The harpejji ( ) is an electric stringed musical instrument developed in 2007 by American audio engineer Tim Meeks. It can be described as a cross between a piano and a guitar, or as a cross between an accordion and a pedal steel guitar. The playing surface has a layout arranged in ascending whole tones across strings, and ascending semi-tones as the strings travel away from the player with a five octave range from A0 to A5. Harpejjis use an electronic muting system to dampen unfretted strings and minimize the impact of sympathetic vibrations.

About 500 harpejjis have been made as of 2019.

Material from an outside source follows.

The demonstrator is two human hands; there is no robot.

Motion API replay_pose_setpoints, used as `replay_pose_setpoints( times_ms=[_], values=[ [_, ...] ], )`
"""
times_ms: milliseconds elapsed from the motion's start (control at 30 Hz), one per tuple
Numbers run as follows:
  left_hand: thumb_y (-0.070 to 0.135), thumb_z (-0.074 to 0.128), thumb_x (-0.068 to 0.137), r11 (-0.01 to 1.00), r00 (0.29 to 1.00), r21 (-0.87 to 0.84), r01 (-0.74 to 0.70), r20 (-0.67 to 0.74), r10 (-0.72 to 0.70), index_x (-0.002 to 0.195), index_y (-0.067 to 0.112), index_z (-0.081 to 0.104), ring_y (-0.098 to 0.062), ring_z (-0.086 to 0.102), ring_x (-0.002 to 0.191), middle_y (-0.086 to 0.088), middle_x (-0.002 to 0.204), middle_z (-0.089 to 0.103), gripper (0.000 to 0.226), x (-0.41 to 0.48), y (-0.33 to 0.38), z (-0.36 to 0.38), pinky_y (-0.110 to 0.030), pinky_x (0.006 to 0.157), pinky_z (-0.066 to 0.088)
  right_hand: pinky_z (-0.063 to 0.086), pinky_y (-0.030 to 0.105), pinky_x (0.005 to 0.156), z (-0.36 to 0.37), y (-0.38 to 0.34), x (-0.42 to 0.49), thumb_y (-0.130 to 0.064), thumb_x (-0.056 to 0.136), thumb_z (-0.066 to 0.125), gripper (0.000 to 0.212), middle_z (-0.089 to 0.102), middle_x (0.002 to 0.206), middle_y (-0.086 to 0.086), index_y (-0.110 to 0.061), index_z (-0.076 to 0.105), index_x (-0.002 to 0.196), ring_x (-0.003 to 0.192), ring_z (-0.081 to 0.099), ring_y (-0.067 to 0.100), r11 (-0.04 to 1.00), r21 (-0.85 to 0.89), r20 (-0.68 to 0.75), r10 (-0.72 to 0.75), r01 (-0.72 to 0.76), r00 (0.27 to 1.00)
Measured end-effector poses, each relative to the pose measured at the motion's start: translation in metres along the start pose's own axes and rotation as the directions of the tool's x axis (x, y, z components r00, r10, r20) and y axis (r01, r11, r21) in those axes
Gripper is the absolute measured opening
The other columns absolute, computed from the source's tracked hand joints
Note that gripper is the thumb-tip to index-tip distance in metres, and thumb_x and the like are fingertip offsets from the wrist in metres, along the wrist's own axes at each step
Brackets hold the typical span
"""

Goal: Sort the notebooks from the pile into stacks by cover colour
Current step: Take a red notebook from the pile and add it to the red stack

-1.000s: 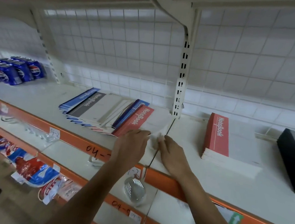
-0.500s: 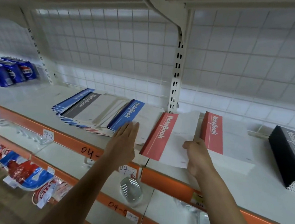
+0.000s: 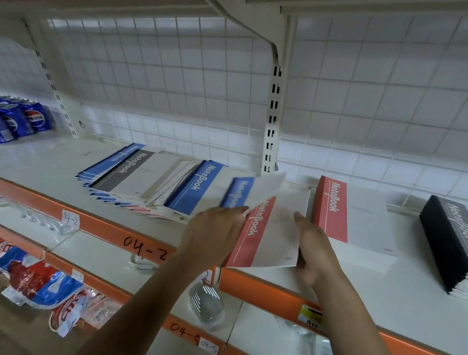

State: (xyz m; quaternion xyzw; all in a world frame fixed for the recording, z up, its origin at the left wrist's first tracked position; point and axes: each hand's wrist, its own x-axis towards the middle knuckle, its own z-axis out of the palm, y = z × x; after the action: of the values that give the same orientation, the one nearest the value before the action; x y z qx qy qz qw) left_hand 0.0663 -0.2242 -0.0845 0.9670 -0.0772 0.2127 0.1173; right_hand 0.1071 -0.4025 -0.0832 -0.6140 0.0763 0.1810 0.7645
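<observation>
A fanned pile of notebooks with blue, grey and red covers lies on the white shelf. My left hand pinches a blurred blue notebook by its near corner, raised just right of the pile. My right hand holds a red notebook by its right edge, thumb on top, at the shelf's front. Right of it lies the red stack, and further right the black stack.
Blue soda cans stand at the shelf's far left. A slotted metal upright rises behind the notebooks, before a wire grid back. The orange shelf edge runs along the front; packets lie on lower shelves.
My left hand went from lying flat on the pile to lifting a blue notebook off it toward the right. The red notebook stays in my right hand, slightly nearer the shelf front.
</observation>
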Motion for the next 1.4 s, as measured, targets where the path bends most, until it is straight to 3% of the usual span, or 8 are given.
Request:
replay_pose_setpoints(
  times_ms=[67, 167, 300, 433, 700, 867, 1167, 1400],
  values=[
    [0.032, 0.042, 0.099, 0.983, 0.988, -0.126, -0.135, 0.062, 0.144, 0.130, 0.021, 0.055, -0.006, 0.055, 0.083, -0.003, 0.106, 0.067, 0.035, -0.004, 0.010, 0.005, -0.019, 0.074, 0.045, 0.055, 0.032, 0.067, 0.001, 0.000, 0.002, -0.035, 0.098, 0.046, 0.029, 0.073, 0.091, 0.009, -0.012, 0.063, 0.103, 0.084, 0.070, 0.025, 1.000, 0.012, 0.008, -0.019, 0.019, 1.000],
    [0.045, 0.052, 0.091, 0.954, 0.966, -0.260, -0.151, 0.168, 0.199, 0.125, 0.029, 0.059, 0.001, 0.054, 0.084, 0.008, 0.102, 0.067, 0.038, -0.010, 0.007, 0.017, -0.019, 0.075, 0.047, 0.056, 0.036, 0.072, -0.005, 0.000, 0.003, -0.013, 0.097, 0.047, 0.021, 0.070, 0.092, 0.011, -0.002, 0.058, 0.111, 0.083, 0.068, 0.027, 0.999, -0.037, -0.030, -0.035, 0.034, 0.999],
    [0.058, 0.058, 0.082, 0.917, 0.946, -0.396, 0.046, 0.313, 0.087, 0.127, 0.031, 0.057, 0.004, 0.049, 0.113, 0.016, 0.121, 0.058, 0.054, -0.012, 0.000, 0.019, -0.016, 0.091, 0.046, 0.055, 0.036, 0.063, -0.013, -0.001, 0.000, 0.007, 0.092, 0.039, 0.031, 0.068, 0.100, 0.010, -0.004, 0.056, 0.114, 0.086, 0.066, 0.027, 0.997, -0.062, -0.033, -0.054, 0.052, 0.998],
    [0.042, 0.054, 0.092, 0.928, 0.970, -0.353, 0.115, 0.243, -0.028, 0.136, 0.019, 0.048, -0.008, 0.050, 0.121, 0.005, 0.132, 0.054, 0.050, -0.004, -0.004, 0.026, -0.024, 0.097, 0.046, 0.053, 0.033, 0.058, -0.017, -0.002, -0.001, 0.009, 0.093, 0.037, 0.034, 0.068, 0.094, 0.002, -0.015, 0.060, 0.100, 0.081, 0.066, 0.020, 0.991, -0.056, -0.024, -0.119, 0.117, 0.993],
    [0.038, 0.054, 0.092, 0.832, 0.942, -0.445, 0.331, 0.211, -0.261, 0.144, 0.015, 0.029, -0.003, 0.052, 0.103, 0.002, 0.132, 0.053, 0.062, 0.004, 0.005, 0.031, -0.016, 0.075, 0.052, 0.056, 0.034, 0.069, -0.026, -0.005, -0.006, 0.008, 0.086, 0.054, 0.033, 0.072, 0.101, 0.001, -0.014, 0.063, 0.109, 0.088, 0.069, 0.021, 0.968, -0.009, -0.087, -0.252, 0.252, 0.964],
    [0.031, 0.058, 0.092, 0.770, 0.924, -0.513, 0.380, 0.165, -0.345, 0.133, 0.018, 0.043, 0.004, 0.058, 0.075, 0.014, 0.094, 0.059, 0.045, 0.008, 0.003, 0.027, -0.005, 0.058, 0.045, 0.056, 0.027, 0.064, -0.028, -0.013, -0.008, -0.001, 0.088, 0.059, 0.023, 0.074, 0.098, -0.003, -0.014, 0.066, 0.106, 0.084, 0.071, 0.016, 0.939, 0.022, -0.092, -0.340, 0.344, 0.936],
    [0.015, 0.050, 0.095, 0.777, 0.803, -0.336, 0.533, -0.090, -0.590, 0.134, 0.007, 0.041, -0.029, 0.056, 0.110, -0.015, 0.124, 0.051, 0.041, 0.025, -0.059, 0.023, -0.038, 0.077, 0.053, 0.054, 0.022, 0.072, -0.028, -0.017, -0.005, -0.010, 0.096, 0.051, 0.022, 0.071, 0.104, -0.008, -0.016, 0.063, 0.113, 0.089, 0.068, 0.008, 0.907, -0.048, -0.184, -0.420, 0.419, 0.889],
    [0.013, 0.051, 0.094, 0.863, 0.850, -0.092, 0.496, -0.150, -0.504, 0.128, 0.000, 0.044, -0.033, 0.053, 0.108, -0.022, 0.119, 0.051, 0.037, 0.028, -0.075, 0.023, -0.043, 0.084, 0.051, 0.054, 0.032, 0.082, -0.016, -0.007, 0.012, -0.008, 0.091, 0.058, 0.033, 0.067, 0.109, -0.001, -0.014, 0.053, 0.123, 0.097, 0.065, 0.016, 0.884, -0.269, -0.142, -0.430, 0.383, 0.892]
  ],
)
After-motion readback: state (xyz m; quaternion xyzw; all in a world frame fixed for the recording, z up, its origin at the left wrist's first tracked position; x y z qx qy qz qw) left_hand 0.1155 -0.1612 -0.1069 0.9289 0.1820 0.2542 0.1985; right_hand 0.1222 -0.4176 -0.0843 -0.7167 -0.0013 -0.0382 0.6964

The harpejji is a descendant of the StarrBoard which was developed in the 1980s. 
Its name is a portmanteau from "harp" and "arpeggio".

Technique 
It is primarily played with a two handed tapping technique. It differs from other tapping instruments, such as the Chapman Stick, by way of the orientation of the instrument to the player.  The instrument rests on a stand like a keyboard, with the strings perpendicular to the player.  The instrument allows for the musician to use all 10 fingers to fret the strings, and a single hand can cover a two octave range.  New techniques for playing the instrument are beginning to surface, such as strumming with a pick. Unlike the piano, no formal pedagogy has been established for the harpejji.

Models 

The harpejji is manufactured by the inventor's company, Marcodi Musical Products.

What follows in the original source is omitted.